Work request: From the listing below, output the lines between the one with "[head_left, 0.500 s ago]" and the one with "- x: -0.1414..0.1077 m", including those two, and nothing else. Pictures are not copied.
:: Information shown
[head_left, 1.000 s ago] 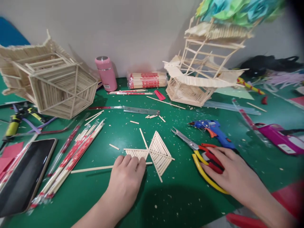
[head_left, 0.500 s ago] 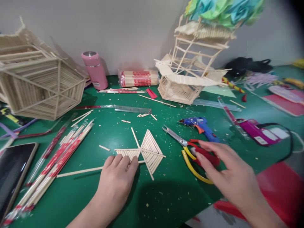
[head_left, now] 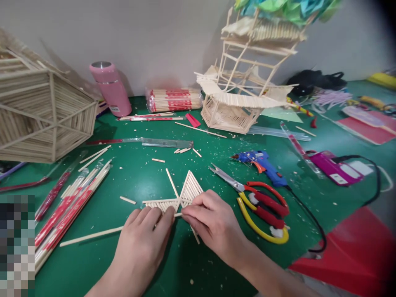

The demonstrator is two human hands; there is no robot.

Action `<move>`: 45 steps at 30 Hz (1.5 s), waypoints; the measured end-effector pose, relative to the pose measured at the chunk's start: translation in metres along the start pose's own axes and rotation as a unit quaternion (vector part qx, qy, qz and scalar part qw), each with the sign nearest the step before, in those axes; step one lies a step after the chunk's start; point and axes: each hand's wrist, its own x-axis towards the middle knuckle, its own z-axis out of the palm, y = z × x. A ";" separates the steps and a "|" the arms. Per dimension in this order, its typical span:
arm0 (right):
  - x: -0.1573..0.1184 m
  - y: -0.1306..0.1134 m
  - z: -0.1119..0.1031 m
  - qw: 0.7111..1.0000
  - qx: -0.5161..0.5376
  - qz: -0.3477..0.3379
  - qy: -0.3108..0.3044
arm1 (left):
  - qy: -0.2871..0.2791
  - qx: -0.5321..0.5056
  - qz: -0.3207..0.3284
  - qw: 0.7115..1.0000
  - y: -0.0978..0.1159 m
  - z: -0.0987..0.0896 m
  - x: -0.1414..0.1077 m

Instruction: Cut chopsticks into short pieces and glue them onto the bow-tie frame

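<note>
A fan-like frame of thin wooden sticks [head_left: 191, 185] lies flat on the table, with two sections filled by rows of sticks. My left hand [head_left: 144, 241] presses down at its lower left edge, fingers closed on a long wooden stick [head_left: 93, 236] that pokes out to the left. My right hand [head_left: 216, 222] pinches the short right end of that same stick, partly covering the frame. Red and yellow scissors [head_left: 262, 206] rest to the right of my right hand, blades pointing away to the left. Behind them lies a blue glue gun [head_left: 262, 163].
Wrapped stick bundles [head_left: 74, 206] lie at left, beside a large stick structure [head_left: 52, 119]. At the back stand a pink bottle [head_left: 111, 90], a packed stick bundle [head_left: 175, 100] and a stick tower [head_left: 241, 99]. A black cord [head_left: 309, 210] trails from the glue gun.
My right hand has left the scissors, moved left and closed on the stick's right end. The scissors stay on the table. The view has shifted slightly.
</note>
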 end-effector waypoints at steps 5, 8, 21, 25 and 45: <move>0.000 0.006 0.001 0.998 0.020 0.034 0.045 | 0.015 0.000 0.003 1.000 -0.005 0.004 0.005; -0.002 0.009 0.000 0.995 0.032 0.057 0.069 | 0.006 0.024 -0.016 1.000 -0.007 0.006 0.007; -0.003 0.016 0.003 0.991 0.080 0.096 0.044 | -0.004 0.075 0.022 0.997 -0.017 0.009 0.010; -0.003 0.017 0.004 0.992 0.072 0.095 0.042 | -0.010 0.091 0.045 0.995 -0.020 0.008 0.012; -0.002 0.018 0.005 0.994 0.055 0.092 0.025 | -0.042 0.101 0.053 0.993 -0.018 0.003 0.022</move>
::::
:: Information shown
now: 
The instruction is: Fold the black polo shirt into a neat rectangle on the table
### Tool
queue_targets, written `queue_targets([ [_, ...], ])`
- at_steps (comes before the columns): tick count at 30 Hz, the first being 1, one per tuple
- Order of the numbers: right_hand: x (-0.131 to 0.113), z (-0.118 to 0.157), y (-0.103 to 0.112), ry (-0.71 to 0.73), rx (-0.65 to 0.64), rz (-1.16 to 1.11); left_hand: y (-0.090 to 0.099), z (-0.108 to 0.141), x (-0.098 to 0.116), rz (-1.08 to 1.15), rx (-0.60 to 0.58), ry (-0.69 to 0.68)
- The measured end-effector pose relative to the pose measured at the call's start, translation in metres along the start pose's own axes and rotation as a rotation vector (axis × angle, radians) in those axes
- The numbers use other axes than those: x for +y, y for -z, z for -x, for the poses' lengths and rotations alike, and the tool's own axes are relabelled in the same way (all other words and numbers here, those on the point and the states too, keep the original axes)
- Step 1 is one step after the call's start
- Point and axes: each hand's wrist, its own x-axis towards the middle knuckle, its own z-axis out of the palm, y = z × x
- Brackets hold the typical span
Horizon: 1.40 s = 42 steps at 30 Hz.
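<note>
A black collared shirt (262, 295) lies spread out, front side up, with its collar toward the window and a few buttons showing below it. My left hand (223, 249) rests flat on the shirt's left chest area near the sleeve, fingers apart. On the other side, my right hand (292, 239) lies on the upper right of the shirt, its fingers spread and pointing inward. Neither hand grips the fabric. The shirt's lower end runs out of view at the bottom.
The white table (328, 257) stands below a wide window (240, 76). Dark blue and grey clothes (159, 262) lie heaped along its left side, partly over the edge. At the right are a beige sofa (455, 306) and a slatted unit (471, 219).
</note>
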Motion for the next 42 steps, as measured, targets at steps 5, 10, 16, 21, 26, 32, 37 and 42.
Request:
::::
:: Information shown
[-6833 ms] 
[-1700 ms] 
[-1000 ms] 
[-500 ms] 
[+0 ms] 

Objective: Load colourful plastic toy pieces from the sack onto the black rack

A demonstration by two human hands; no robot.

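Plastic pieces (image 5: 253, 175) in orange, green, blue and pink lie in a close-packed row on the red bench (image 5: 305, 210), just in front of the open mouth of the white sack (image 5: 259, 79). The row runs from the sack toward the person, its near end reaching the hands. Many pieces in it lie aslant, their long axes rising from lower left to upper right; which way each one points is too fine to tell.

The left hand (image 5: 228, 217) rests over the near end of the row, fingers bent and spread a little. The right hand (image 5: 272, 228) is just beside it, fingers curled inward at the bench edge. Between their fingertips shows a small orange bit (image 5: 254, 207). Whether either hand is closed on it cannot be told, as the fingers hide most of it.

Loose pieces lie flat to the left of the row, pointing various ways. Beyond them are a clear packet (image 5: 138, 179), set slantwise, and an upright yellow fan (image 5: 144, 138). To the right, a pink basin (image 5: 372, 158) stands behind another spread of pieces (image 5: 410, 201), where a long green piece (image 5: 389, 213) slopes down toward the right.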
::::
The answer:
[head_left, 0.500 s ago] 
[head_left, now] 

The demonstrator is two human hands; there is no robot.

Action `<move>`: 45 steps at 30 Hz (1.5 s), waypoints; the measured end-effector pose, relative to the pose measured at the chunk's start: translation in metres along the start pose's own axes and rotation as a unit quaternion (vector part qx, qy, qz and scalar part qw), each with the sign nearest the step before, in those axes; step one lies a step after the chunk's start; point and axes: each hand's wrist, its own x-axis towards the middle knuckle, its own z-axis out of the palm, y = z × x. A ";" separates the steps and a "|" the arms. Per dimension in this order, its typical span:
arm0 (right):
  - x: -0.1573..0.1184 m
  - y: -0.1306..0.1134 m
  - z: -0.1119..0.1031 m
  - qw: 0.7111..1.0000
  - qx: -0.5161..0.5376
  - qz: -0.3477..0.3379
  - qy: -0.3108..0.3044
arm1 (left):
  - qy: -0.2871..0.2791
  - qx: -0.5321..0.5056
  - qz: -0.3207..0.3284
  - qw: 0.7115..1.0000
  - y: -0.0978..0.1159 m
  - z: -0.0987..0.0896 m
  - x: -0.1414..0.1077 m

That concludes the response.